◆ **TASK TO COMPLETE**:
Where the listing below reaches the line containing "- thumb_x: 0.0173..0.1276", start writing out lines exactly, and stop once the line containing "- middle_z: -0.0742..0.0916" has been written.

◆ **DATASET EXTRACT**:
----

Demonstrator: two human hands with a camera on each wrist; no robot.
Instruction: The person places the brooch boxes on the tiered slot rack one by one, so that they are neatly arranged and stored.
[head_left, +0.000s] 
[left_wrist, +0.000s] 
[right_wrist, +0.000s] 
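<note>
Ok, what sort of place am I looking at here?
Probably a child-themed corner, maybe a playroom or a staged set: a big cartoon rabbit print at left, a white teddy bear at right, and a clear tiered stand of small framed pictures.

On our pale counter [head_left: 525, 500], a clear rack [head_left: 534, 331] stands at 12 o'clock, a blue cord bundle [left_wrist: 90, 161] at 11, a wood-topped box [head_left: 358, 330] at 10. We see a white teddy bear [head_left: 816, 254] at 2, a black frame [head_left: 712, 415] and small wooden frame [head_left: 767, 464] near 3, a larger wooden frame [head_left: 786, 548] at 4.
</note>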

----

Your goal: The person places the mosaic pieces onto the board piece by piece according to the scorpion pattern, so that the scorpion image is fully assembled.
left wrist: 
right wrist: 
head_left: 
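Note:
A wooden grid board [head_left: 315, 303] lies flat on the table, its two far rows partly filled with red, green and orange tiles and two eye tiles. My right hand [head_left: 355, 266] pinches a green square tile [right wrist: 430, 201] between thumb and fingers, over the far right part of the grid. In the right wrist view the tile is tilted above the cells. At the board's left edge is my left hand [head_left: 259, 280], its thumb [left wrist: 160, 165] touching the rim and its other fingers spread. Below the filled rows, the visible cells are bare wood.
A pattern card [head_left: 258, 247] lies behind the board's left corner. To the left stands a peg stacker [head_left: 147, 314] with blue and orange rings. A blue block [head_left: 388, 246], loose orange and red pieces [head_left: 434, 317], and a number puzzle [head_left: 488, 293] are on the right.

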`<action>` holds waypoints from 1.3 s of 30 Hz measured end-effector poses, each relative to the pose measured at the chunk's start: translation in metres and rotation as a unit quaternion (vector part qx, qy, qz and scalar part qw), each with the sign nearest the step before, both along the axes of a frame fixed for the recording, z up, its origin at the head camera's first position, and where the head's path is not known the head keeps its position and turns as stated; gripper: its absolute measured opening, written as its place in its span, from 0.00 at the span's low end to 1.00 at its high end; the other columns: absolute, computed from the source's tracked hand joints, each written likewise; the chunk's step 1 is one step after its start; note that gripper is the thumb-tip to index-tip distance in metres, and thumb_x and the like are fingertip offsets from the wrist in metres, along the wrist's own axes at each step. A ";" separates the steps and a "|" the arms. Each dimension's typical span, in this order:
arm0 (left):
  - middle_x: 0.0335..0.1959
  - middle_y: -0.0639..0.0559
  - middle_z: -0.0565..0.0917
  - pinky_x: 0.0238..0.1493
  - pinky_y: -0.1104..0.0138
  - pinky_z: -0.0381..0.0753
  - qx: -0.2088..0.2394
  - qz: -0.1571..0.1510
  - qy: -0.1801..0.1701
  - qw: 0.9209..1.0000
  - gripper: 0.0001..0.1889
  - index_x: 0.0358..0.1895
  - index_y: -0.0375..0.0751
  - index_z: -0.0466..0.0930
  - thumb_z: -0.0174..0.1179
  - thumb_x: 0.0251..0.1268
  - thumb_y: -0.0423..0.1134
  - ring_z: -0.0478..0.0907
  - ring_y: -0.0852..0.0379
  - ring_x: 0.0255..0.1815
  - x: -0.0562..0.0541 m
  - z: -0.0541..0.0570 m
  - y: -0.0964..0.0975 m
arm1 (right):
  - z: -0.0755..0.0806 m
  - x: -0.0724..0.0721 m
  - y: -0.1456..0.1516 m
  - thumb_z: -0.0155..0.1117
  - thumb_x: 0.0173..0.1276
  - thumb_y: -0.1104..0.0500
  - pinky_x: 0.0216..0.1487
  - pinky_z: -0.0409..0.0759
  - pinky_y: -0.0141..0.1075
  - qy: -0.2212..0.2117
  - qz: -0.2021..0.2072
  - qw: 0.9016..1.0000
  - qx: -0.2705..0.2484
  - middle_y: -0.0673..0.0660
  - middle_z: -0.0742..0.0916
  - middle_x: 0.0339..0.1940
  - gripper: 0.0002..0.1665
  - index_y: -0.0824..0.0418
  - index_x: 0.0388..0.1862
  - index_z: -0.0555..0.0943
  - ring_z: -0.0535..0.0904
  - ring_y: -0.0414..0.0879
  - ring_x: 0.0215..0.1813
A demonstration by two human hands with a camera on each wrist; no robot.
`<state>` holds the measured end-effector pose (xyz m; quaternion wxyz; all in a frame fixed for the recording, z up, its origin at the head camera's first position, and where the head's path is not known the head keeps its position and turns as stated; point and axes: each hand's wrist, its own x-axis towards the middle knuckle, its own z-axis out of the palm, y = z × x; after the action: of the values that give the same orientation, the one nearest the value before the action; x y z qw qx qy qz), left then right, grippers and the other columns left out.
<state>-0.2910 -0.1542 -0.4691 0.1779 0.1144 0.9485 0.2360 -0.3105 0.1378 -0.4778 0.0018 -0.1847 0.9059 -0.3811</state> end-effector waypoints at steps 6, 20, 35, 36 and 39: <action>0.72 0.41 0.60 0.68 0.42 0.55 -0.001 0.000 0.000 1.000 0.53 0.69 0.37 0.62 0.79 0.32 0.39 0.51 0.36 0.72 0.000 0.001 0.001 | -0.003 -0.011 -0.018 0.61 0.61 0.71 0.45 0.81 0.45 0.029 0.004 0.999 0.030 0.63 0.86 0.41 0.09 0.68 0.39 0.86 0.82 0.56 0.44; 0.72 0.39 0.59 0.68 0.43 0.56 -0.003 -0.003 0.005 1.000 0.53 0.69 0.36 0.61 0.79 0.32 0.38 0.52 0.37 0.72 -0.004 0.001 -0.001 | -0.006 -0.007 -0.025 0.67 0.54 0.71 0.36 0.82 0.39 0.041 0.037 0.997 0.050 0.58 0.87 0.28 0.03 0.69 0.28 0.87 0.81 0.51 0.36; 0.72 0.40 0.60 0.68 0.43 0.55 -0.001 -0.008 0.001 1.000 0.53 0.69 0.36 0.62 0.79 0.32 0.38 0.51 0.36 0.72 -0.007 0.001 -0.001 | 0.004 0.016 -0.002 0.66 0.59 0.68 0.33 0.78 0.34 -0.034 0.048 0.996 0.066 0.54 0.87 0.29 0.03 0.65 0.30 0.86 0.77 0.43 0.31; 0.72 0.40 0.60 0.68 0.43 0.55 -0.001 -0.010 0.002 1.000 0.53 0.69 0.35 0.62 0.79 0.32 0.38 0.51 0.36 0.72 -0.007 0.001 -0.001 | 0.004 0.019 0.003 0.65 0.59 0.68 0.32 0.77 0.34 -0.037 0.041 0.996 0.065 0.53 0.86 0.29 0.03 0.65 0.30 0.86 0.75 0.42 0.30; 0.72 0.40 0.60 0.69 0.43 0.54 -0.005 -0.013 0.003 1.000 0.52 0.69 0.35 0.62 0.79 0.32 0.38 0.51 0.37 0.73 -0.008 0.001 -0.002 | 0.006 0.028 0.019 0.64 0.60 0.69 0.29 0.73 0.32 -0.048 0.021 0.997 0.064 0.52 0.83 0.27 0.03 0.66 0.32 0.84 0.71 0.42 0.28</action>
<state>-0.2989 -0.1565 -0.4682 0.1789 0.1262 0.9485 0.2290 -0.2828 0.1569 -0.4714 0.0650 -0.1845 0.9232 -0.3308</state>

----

◆ **RESPONSE TO THE TASK**:
  - thumb_x: 0.0173..0.1276
  - thumb_y: -0.1104..0.0500
  - pinky_x: 0.0216..0.1487
  - pinky_z: -0.0409..0.0759
  - pinky_y: -0.0141..0.1075
  - qy: -0.2212..0.2117
  - qz: -0.2021..0.2072
  - qw: 0.9016..1.0000
  - qx: -0.2705..0.2484
  - middle_y: -0.0673..0.0660
  - middle_z: -0.0742..0.0916

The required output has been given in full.